Dog in the car window
Some dogs love to ride in a car. Simply mention going bye-bye, and they are at the door, tail wagging, eager for a new adventure on the road. However, not all pet parents are so lucky when it comes to traveling with their four-legged family member. In fact, some dogs will shiver at the appearance of a vehicle, and taking them on a road trip can be a worrisome, problematic experience. 
In an ideal world, you will never be left in a position to force your nervous dog into a vehicle for a ride, but sometimes, there is no other way around it-your canine will have to ride in a vehicle. If you are planning a long car trip with a pooch that is anything but eager, there are a few things you can do to destress the situation for your dog and for yourself. 

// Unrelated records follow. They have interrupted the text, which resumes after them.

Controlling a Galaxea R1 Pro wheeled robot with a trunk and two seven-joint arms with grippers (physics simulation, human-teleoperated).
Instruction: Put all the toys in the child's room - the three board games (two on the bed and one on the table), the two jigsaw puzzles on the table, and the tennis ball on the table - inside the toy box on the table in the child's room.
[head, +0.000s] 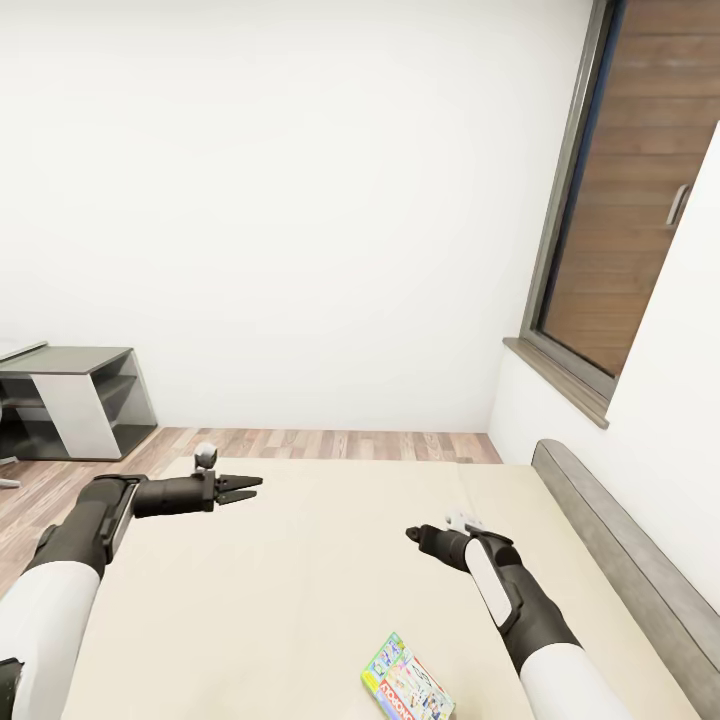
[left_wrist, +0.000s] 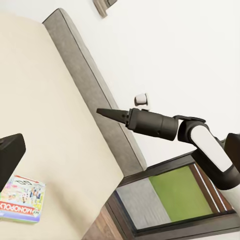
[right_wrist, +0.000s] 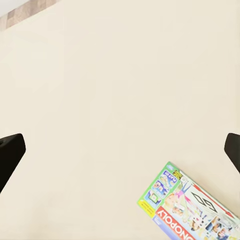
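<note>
Reaching for the board game (head: 407, 690) is the step in hand, I'd say: the box lies flat on the bed (head: 300, 580), near the edge closest to the robot, a little to the inside of the right arm, green edge and red band up (the print reads Monopoly in the wrist views). The right end effector (head: 413, 534) hangs above the mattress well beyond the box, its fingers parted wide to judge by the dark tips at both sides of its own camera, and empty. The left end effector (head: 245, 489) hovers over the far left of the bed, jaws a little apart, holding nothing. To do it well, I'd draw the right arm back toward the box, turn the wrist so the fingers straddle a short edge, and come down gently, since so thin a box on soft bedding gives little to pinch.
</note>
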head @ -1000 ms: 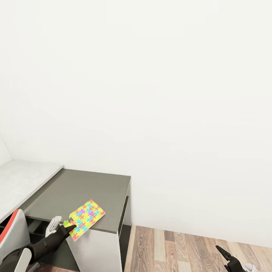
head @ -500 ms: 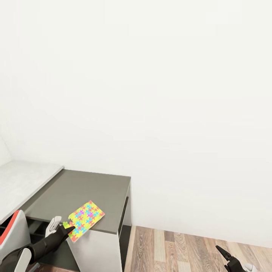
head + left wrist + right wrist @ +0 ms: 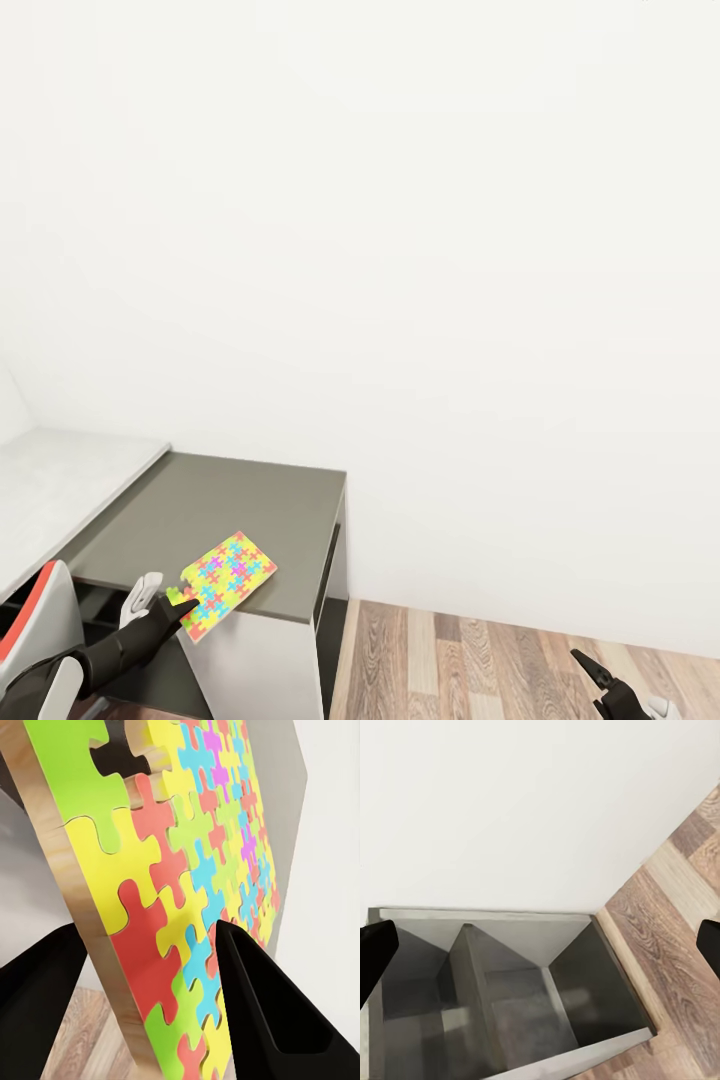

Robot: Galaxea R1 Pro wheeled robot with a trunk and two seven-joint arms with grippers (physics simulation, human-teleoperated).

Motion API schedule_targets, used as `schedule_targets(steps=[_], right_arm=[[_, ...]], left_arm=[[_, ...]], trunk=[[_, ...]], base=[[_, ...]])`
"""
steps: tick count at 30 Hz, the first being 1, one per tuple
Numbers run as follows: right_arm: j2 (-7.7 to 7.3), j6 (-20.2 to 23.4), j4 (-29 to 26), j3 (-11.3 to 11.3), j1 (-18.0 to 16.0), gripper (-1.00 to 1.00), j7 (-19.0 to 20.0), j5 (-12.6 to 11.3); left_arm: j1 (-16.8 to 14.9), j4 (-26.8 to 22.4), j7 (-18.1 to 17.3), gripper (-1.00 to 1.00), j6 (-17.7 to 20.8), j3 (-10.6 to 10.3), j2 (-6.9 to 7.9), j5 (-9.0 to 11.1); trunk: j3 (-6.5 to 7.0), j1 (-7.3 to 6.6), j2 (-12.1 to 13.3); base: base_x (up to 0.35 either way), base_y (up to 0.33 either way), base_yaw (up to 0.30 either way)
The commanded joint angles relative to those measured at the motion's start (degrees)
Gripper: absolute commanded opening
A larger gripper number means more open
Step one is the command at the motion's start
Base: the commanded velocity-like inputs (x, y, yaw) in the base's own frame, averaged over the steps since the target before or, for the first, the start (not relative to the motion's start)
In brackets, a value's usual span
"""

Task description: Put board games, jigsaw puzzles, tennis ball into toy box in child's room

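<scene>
Light bright, even and diffuse, no single source traceable; the white wall (image 3: 450,250) is nearly blown out and shadeless, with no glare spots. Renders clean, no motion blur or edge distortion. Soft shade only under the dark cabinet (image 3: 230,510) and inside its compartments (image 3: 510,997); the black fingers (image 3: 277,1012) close to the left wrist camera read as flat silhouettes, slightly soft.

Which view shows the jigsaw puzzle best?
The head view: the whole jigsaw puzzle shows, over the front edge of the dark cabinet top, in the left gripper. The left wrist view shows its pieces close, cropped.
</scene>
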Motion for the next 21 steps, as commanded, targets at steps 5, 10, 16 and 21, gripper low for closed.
schedule_targets(steps=[5,10,16,21], right_arm=[[-0.04,0.70,0.03,-0.12,-0.07,1.00,0.13,-0.43],[-0.09,0.76,-0.29,-0.15,-0.12,1.00,0.20,-0.42],[-0.01,0.74,-0.47,-0.18,-0.12,1.00,0.27,-0.40],[0.01,0.73,-0.49,-0.13,-0.12,1.00,0.28,-0.40]], left_arm=[[-0.05,0.00,-0.11,-1.00,0.29,0.15,-0.01,0.01],[-0.05,0.00,-0.11,-1.00,0.29,0.15,-0.01,0.01],[-0.05,0.00,-0.11,-1.00,0.29,0.15,-0.01,0.01],[-0.05,0.00,-0.11,-1.00,0.29,0.15,-0.01,0.01]], trunk=[[0.83,-1.10,1.97],[1.73,-2.20,3.98],[2.80,-3.52,6.38],[3.70,-4.61,8.39]], base=[[0.000,0.000,0.000],[0.000,0.000,0.000],[0.000,0.000,0.000],[0.000,0.000,0.000]])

Familiarize Your Dog with the Vehicle First

If your dog is not used to being in a vehicle, just being in the enclosed and unfamiliar space makes the situation even more intimidating than what it probably should be. Before you gather up your dog, jump in the car, and take off, take some time to get your pet accustomed to the surroundings inside of your car. To help your dog get accustomed to the car's interior, you could:
  • Sit in the car with the doors open at first so that the vehicle does not feel confined
  • Start your vehicle and stay parked so that the dog gets used to the running motor
  • Sit with your pet in the back seat of the vehicle for a few minutes a day leading up to your trip
In some cases, all it will take for your dog to get used to the car is for you to forth the effort to make sure the car is a familiar thing to your pet. Don't forget during these exercises that your pup can get overheated quickly, so it is best to not practice on really hot days if you don't intend to have the air conditioning running in the car. 

Try Simple But Smart Calming Methods On Your Dog

Sometimes, all it will take is small changes in what happens when the car is in motion for your dog to feel comfortable during a longer trip. For example, you could bring along a passenger who will give your dog love and attention during the trip. Or, you could bring items from home, such as your dog's favorite toy, a blanket that smells like you, or familiar objects.
Additionally, your dog may feel more secure during the trip if you allow fresh air in by leaving the windows cracked or play soft music. Talking to your dog for the duration of the ride can also help. 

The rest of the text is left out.